Driving into Yosemite was not like driving into any other national park she’d ever visited. Before and after the official gate, the road went on for dozens of miles through wooded, steep hills, barren of civilization. It hinted at a park void of humans, but that impression was soon broken when they passed scenic turn-offs and expansive meadows, squeezed between lofty peaks and enormous mounts of rock, all of them dotted with people, posing for or taking pictures.
Nearer to the lodging area, at a busy intersection, a small, beige, beautiful deer strolled, grazing and searching, as cars slowed behind it. It didn’t run, it wasn’t afraid of the humans and their cars, it had no reason to be. Somehow it knew that it’s god, the National Park Service, was watching over it, and with a faith that seemed naive, believed that it didn’t matter how many people were around, it would be safe.
Their home for the next three nights was at Yosemite Lodge at the Falls, Hemlock Building, room 3434.
The building had a woodsy feel to it, like cabins at summer camp, but much nicer. It was clean, neat … adequate, with firm door knobs, no mold around the sinks, tub or faucets; mustard walls, nice brushed-bronze faucets and nondescript carpet. There was no AC, but it wasn’t needed.
After a quick dinner in the food court, AJ, One and Two went back to the room while B took Tripod for a ride around the valley.
As the boys tried out their bunk bed of rough-hewn pine, AJ stepped out onto the small but sturdy balcony. It gave a nice woodsy view, but when she sat down in the metal chair and put her feet up, her eyes were drawn skyward to the splendor of Sentinel Dome, blazing with the tired rays of the sinking sun. In too short a time the show was over, dimmed by an interfering peak on the other side of the valley.

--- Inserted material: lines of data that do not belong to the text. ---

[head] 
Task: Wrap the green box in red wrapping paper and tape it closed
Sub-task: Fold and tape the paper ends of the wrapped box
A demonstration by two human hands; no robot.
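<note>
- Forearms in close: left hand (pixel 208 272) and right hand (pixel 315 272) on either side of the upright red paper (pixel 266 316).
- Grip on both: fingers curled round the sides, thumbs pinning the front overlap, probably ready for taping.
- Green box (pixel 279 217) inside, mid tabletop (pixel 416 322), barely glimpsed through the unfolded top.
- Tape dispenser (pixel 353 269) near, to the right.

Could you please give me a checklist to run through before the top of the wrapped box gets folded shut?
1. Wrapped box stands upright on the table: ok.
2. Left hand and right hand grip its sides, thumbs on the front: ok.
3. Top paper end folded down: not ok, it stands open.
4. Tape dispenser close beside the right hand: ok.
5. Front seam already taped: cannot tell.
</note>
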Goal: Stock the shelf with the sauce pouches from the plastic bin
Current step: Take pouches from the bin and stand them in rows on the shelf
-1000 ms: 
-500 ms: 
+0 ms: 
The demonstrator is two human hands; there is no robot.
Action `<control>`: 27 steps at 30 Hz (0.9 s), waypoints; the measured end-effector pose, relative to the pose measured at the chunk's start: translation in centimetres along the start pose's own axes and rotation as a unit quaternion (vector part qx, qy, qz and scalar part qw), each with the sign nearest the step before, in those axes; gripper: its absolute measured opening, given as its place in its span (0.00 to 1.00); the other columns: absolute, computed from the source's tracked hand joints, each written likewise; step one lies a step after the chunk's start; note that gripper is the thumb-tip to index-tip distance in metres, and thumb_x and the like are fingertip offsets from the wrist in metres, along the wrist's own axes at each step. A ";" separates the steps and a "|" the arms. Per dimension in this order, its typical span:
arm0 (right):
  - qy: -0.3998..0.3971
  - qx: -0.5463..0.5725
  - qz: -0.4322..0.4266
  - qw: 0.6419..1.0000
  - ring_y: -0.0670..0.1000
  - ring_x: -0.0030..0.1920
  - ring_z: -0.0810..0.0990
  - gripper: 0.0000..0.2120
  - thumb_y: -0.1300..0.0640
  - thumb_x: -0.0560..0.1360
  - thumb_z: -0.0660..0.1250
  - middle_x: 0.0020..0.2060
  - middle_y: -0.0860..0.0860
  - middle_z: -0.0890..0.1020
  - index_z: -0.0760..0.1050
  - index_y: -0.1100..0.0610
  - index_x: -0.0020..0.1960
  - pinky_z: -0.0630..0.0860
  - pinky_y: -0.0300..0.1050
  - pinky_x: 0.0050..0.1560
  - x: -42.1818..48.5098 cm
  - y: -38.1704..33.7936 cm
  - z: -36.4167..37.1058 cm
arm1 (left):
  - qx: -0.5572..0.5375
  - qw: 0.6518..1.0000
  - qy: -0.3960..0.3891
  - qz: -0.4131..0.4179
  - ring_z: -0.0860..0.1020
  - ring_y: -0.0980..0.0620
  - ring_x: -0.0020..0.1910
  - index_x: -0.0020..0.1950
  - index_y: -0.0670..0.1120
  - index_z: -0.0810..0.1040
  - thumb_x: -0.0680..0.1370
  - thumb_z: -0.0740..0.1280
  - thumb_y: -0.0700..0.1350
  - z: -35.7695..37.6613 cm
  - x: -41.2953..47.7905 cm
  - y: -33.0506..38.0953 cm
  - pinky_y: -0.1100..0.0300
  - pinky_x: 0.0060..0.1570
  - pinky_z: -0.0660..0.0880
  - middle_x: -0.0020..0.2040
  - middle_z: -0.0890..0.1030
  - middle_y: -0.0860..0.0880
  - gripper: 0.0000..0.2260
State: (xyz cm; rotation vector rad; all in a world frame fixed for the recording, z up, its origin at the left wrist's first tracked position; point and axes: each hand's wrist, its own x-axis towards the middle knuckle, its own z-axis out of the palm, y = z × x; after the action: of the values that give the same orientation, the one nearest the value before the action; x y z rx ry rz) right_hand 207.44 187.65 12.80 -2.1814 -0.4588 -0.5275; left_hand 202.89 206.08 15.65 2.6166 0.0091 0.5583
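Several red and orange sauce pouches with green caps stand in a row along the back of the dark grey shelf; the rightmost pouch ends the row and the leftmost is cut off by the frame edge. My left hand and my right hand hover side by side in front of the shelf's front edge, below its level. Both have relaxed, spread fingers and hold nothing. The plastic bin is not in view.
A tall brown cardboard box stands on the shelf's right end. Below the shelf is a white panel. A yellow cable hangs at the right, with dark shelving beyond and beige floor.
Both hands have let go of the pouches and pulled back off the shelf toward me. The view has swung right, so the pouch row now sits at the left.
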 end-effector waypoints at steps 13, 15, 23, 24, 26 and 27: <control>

As she recalled her day, AJ noticed that her mental landscape had been as varied as the physical landscape through which she moved. From hiking under the protection and stateliness of tall, mysterious trees, to driving through hot, empty and arid lands, to watching the gas tank gauge sink into empty, to seeing faith-strong deer wade through traffic, to the towering slabs of granite shining in the sun: she had gone from contentment and bittersweet awe, to enervating worry, and ended the day sweetly exhausted, with Yosemite\’s faith-strong deer and great hedges of granite promising adventure when the sun rose again.
Foot notes
1 Muir Woods National Monument is not called a national park because at it\’s inception, the powers that be could protect the area faster by giving it the monument status, rather than wait for national park status, which required legislative action (while other powers that had been salivated over the logging profits and plans to dam up the valley and fill it with water).
2And she isn’t the only one to feel this way.
\”The redwoods, once seen, leave a mark or create a vision that stays with you always. No one has ever successfully painted or photographed a redwood tree. The feeling they produce is not transferable. From them comes silence and awe. It\’s not only their unbelievable stature, nor the color which seems to shift and vary under your eyes, no, they are not like any trees we know, they are ambassadors from another time.\”[12]
Steinbeck, John (1961) Travels with Charley: In Search of America.Viking: New York. Page 182.
AND
“We want something else which can hardly be put into words–to be united with the beauty we see, to pass into it, to receive it into ourselves, to bathe in it, to become part of it.”
“For a few minutes we have had the illusion of belonging to that world. … We have been mere spectators. Beauty has smiled, but not to welcome us; her face was turned in our direction, but not to see us. We have not been accepted, welcomed, or taken into the dance. … But we pine.\”
C S Lewis The Weight of Glory, Harper SanFrancisco, pgs 40 – 42.